The problem
Your answer is every line of the material below in which the string "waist" occurs.

Collected material
■ ■ ■
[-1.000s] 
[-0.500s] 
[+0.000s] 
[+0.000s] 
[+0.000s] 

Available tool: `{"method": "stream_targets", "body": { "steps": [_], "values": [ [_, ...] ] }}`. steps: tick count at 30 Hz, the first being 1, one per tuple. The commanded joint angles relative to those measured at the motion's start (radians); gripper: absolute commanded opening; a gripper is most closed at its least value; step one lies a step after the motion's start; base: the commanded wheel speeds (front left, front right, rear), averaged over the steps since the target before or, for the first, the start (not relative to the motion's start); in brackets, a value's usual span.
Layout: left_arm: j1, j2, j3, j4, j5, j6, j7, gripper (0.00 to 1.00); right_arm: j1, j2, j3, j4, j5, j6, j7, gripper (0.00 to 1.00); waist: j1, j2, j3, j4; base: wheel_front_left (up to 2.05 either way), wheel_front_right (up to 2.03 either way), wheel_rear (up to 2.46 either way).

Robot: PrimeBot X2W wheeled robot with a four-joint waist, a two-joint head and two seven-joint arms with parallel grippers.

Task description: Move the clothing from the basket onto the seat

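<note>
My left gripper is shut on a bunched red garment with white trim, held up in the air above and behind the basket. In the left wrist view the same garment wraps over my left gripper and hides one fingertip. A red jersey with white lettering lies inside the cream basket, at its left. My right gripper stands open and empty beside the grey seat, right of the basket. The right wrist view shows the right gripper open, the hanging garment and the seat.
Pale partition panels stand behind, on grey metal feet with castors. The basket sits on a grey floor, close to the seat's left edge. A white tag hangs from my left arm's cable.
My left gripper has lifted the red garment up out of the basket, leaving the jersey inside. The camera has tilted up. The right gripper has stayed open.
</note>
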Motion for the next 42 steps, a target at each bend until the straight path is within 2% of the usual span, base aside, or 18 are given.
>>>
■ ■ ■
Expected answer
Layout: left_arm: j1, j2, j3, j4, j5, j6, j7, gripper (0.00 to 1.00); right_arm: j1, j2, j3, j4, j5, j6, j7, gripper (0.00 to 1.00); waist: j1, j2, j3, j4; base: wheel_front_left (up to 2.05 either way), wheel_front_right (up to 2.03 either way), wheel_rear (up to 2.46 either way).
Robot: PrimeBot X2W wheeled robot with a four-joint waist, a two-joint head and two seven-joint arms with parallel grippers.

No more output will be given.